The HTTP layer underneath is axum. Firefly does not hide it — you write ordinary axum handlers — but it adds the controller macro, the problem-rendering, and the correlation/idempotency middleware you met in the Quickstart. You write two handlers; the framework supplies the wiring and mounts the controller.

By the end of this chapter you will:

  • Declare a REST controller as a single DI bean whose collaborators are autowired, using #[derive(Controller)] and #[rest_controller].
  • Map two verbs — POST /api/v1/wallets and GET /api/v1/wallets/:id — onto handler methods, and understand how the macro composes the route paths.
  • Return a plain serde view (WalletView) and turn typed errors into RFC 9457 application/problem+json documents with the right HTTP status.
  • Understand why you never call mount — that adding the controller bean is mounting it.
  • Drive the fully wired router in-process with tower::oneshot, with no live server and no port to race on.

Concepts you will meet

Before the first line of code, here are the ideas this chapter leans on. Each is reintroduced in context where it is first used; this is the short version.

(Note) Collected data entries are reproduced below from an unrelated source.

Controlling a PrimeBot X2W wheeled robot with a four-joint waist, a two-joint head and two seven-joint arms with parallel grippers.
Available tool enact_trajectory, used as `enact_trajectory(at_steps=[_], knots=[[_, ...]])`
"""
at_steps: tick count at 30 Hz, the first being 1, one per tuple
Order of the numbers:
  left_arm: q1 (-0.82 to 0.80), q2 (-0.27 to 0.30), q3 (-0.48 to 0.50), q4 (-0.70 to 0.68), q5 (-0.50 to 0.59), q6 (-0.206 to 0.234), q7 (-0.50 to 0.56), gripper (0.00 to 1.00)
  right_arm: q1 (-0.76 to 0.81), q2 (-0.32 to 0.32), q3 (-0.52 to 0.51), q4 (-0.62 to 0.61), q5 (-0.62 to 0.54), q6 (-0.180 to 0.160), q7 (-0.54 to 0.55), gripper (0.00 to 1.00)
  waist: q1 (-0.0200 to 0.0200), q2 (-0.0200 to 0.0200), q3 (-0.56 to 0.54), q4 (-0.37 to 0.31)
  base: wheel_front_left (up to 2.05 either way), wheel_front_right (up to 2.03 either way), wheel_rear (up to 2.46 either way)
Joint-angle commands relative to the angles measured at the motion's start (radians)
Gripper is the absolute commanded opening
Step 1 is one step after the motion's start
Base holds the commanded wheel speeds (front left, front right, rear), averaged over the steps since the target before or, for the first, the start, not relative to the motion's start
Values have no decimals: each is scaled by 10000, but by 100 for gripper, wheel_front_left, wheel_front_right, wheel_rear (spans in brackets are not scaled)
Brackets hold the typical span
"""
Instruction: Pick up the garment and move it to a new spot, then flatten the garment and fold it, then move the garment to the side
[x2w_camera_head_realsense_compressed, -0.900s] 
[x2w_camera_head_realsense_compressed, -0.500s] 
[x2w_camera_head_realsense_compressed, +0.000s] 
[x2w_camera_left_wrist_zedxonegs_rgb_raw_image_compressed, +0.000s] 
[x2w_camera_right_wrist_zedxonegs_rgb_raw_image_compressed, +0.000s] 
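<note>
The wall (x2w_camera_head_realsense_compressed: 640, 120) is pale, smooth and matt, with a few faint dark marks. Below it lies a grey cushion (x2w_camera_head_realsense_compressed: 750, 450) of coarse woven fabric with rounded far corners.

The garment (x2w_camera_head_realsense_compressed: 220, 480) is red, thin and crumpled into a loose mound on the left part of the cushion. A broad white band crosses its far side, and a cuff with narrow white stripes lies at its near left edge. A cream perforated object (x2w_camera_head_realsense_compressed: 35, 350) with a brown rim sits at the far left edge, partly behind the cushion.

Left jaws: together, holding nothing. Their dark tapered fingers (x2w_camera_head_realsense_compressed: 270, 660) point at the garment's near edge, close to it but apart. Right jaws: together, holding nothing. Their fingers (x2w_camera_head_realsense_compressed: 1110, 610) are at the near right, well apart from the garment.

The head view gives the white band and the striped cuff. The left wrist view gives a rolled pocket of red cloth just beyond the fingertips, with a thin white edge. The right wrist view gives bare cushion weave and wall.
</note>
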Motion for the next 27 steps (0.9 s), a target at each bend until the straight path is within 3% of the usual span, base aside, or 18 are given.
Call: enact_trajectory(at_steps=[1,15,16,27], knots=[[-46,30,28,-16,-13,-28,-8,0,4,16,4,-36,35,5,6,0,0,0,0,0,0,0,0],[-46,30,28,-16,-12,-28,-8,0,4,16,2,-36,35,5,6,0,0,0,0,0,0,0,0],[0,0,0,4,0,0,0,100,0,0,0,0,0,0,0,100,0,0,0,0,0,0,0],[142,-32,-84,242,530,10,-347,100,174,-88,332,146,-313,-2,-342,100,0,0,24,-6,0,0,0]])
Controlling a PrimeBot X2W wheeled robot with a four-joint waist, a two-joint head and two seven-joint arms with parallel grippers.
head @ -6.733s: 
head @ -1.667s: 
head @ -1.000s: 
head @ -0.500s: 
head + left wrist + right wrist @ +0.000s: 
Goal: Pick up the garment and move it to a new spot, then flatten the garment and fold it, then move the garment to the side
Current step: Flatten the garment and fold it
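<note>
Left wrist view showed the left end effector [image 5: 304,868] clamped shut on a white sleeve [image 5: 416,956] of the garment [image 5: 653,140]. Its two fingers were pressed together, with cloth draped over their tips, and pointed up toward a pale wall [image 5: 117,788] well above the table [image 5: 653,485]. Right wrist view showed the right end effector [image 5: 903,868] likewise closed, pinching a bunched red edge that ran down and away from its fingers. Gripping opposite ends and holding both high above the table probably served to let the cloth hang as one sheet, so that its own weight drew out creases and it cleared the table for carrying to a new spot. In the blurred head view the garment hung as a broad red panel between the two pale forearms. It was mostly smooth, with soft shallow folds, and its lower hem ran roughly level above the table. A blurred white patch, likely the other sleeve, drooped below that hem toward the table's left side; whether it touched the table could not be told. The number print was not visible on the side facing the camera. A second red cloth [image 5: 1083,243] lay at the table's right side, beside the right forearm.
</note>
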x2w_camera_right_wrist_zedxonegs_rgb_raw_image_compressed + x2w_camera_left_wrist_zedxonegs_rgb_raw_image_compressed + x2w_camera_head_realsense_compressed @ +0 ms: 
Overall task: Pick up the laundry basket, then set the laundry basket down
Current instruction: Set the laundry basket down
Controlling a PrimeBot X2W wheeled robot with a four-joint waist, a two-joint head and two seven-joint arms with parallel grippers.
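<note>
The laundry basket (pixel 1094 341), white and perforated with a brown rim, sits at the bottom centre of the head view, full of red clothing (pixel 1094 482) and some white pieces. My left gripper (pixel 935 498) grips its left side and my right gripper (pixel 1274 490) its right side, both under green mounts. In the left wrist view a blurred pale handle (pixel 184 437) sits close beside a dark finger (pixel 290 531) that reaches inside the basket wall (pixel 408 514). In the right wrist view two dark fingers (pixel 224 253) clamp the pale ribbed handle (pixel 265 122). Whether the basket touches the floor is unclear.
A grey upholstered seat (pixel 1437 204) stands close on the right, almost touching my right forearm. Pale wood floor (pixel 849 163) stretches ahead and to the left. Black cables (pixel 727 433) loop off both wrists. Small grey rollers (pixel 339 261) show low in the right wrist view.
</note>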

Note Key term — controller. A controller is the object that owns a group of HTTP endpoints. Its methods are the handlers — one per verb-and-path mapping. In Firefly a controller is just a bean with an annotated impl block; the framework reads the annotations and builds the routing table. The Spring analog is a @RestController.

Note Key term — handler / extractor. A handler is the async function that runs for one route. An extractor is an argument type that pulls a piece of the request out for you — the path id, the JSON body, a query object. These are axum's own extractors (Path, Json, State); Firefly reuses them and adds a few of its own.

Note Key term — RFC 9457 problem document. RFC 9457 (which obsoletes RFC 7807) defines application/problem+json — a small, standard JSON envelope for HTTP errors with type, title, status, and detail fields. Firefly renders every handler error this way automatically, so all your errors speak one machine-readable shape. The Spring analog is ProblemDetail.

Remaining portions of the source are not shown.